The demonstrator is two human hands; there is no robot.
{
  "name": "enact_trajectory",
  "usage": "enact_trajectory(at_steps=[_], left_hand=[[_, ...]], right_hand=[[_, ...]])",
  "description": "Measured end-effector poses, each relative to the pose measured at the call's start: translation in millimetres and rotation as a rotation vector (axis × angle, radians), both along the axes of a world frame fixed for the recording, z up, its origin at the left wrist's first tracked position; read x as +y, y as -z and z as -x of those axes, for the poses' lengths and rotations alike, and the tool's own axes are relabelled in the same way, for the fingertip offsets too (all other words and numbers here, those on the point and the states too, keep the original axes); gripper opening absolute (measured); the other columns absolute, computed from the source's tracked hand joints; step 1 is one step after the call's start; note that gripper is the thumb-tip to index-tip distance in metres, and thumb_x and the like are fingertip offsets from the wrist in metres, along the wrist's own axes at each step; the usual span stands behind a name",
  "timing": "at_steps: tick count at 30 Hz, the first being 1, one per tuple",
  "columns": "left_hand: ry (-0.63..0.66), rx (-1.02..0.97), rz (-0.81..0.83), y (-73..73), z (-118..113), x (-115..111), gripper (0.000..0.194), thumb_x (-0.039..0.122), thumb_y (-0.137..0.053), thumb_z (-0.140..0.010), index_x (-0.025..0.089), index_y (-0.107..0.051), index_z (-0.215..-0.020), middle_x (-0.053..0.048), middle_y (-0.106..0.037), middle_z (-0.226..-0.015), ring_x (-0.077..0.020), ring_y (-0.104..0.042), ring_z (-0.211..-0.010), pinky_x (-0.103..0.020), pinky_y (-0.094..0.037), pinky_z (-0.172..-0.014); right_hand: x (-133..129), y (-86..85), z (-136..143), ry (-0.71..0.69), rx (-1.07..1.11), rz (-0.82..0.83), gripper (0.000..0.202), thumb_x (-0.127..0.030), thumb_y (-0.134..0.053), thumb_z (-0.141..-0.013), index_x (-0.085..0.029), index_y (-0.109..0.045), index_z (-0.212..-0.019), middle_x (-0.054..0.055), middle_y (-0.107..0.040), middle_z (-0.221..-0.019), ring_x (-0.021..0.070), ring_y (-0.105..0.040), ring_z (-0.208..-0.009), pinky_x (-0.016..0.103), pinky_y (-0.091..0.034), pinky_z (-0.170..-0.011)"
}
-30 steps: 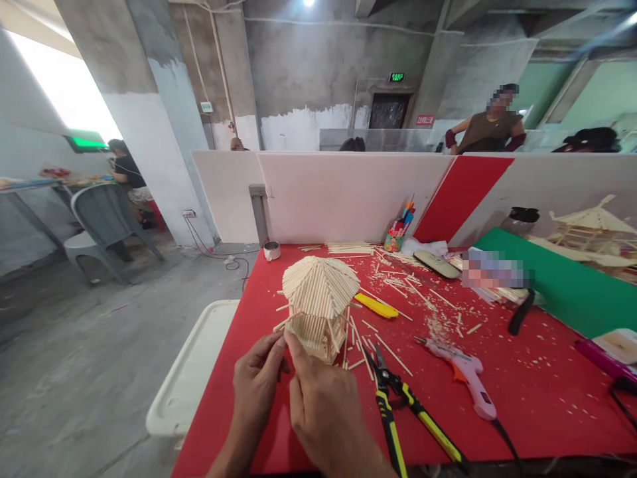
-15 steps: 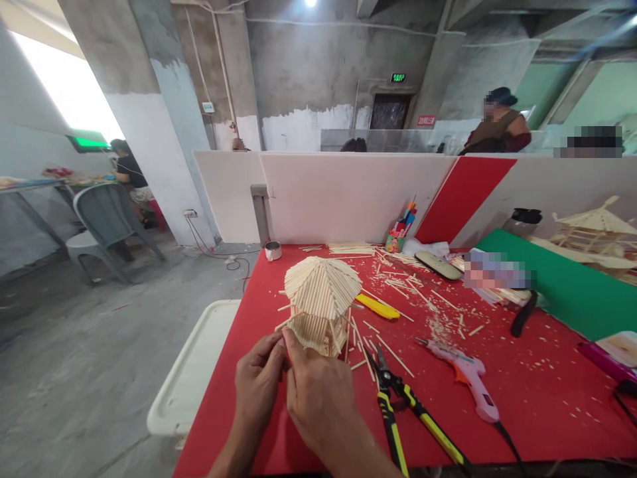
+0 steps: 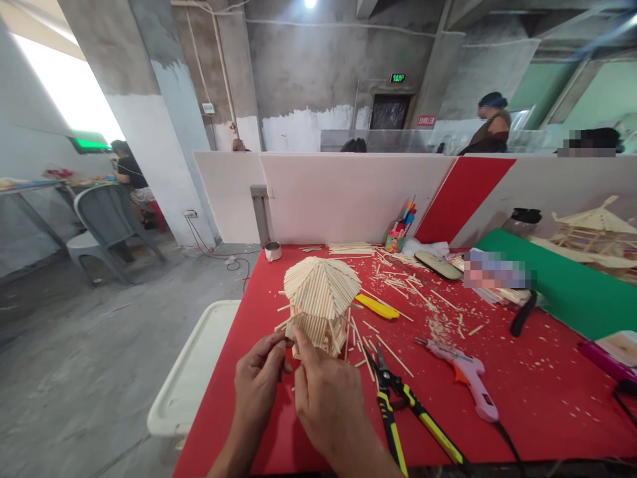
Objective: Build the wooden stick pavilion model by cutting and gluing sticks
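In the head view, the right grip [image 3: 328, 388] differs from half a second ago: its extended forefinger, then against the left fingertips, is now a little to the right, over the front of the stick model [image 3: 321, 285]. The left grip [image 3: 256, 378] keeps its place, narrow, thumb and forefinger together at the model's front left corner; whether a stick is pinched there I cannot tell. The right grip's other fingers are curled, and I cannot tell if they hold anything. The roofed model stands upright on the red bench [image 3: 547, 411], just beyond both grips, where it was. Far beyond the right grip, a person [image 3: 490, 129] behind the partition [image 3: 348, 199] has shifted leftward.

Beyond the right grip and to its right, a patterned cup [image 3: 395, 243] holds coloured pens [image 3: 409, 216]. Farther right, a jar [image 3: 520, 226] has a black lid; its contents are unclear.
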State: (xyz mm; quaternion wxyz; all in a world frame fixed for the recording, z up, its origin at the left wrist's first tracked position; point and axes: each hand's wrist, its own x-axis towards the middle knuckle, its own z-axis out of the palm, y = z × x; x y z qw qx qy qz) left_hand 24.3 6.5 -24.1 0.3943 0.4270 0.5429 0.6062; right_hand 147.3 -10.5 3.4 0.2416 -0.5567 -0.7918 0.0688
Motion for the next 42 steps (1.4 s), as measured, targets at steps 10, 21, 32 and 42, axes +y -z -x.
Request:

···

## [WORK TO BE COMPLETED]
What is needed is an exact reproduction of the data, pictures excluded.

## [WORKED SOLUTION]
The demonstrator is two human hands; there is no robot.
{
  "name": "enact_trajectory",
  "usage": "enact_trajectory(at_steps=[_], left_hand=[[_, ...]], right_hand=[[_, ...]])",
  "description": "Measured end-effector poses, each relative to the pose measured at the call's start: translation in millimetres and rotation as a rotation vector (axis × angle, radians), both along the axes of a world frame fixed for the recording, z up, its origin at the left wrist's first tracked position; read x as +y, y as -z and z as -x of those axes, for the poses' lengths and rotations alike, and the tool's own axes are relabelled in the same way, for the fingertip offsets too (all other words and numbers here, those on the point and the states too, keep the original axes); gripper opening absolute (measured); the other columns absolute, computed from the source's tracked hand joints; step 1 is one step after the call's start; note that gripper is the thumb-tip to index-tip distance in metres, and thumb_x and the like are fingertip offsets from the wrist in metres, along the wrist's own axes at each step; the usual span stands behind a name",
  "timing": "at_steps: tick count at 30 Hz, the first being 1, one per tuple",
  "columns": "left_hand: ry (-0.63..0.66), rx (-1.02..0.97), rz (-0.81..0.83), y (-73..73), z (-118..113), x (-115..111), gripper (0.000..0.194), thumb_x (-0.039..0.122), thumb_y (-0.137..0.053), thumb_z (-0.140..0.010), index_x (-0.025..0.089), index_y (-0.107..0.051), index_z (-0.215..-0.020), middle_x (-0.053..0.048), middle_y (-0.106..0.037), middle_z (-0.226..-0.015), ring_x (-0.077..0.020), ring_y (-0.104..0.042), ring_z (-0.211..-0.010), pinky_x (-0.103..0.020), pinky_y (-0.094..0.037), pinky_z (-0.172..-0.014); right_hand: x (-133..129), y (-86..85), z (-136..143), ry (-0.71..0.69), rx (-1.07..1.11), rz (-0.82..0.83), gripper (0.000..0.202), thumb_x (-0.127..0.030), thumb_y (-0.134..0.053), thumb_z (-0.141..-0.013), index_x (-0.085..0.029), index_y (-0.109..0.045), index_z (-0.212..-0.019), middle_x (-0.054..0.055), middle_y (-0.107..0.040), middle_z (-0.221..-0.019), ring_x (-0.021..0.070), ring_y (-0.105..0.040), ring_z (-0.208..-0.009), pinky_x (-0.016..0.103), pinky_y (-0.091..0.034), pinky_z (-0.170..-0.011)"
}
-30 steps: 
-15 steps: 
+0 steps: 
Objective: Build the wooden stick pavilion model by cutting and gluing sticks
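In the head view, the right grip [image 3: 328, 388] differs from half a second ago: its extended forefinger, then against the left fingertips, is now a little to the right, over the front of the stick model [image 3: 321, 285]. The left grip [image 3: 256, 378] keeps its place, narrow, thumb and forefinger together at the model's front left corner; whether a stick is pinched there I cannot tell. The right grip's other fingers are curled, and I cannot tell if they hold anything. The roofed model stands upright on the red bench [image 3: 547, 411], just beyond both grips, where it was. Far beyond the right grip, a person [image 3: 490, 129] behind the partition [image 3: 348, 199] has shifted leftward.

Beyond the right grip and to its right, a patterned cup [image 3: 395, 243] holds coloured pens [image 3: 409, 216]. Farther right, a jar [image 3: 520, 226] has a black lid; its contents are unclear.
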State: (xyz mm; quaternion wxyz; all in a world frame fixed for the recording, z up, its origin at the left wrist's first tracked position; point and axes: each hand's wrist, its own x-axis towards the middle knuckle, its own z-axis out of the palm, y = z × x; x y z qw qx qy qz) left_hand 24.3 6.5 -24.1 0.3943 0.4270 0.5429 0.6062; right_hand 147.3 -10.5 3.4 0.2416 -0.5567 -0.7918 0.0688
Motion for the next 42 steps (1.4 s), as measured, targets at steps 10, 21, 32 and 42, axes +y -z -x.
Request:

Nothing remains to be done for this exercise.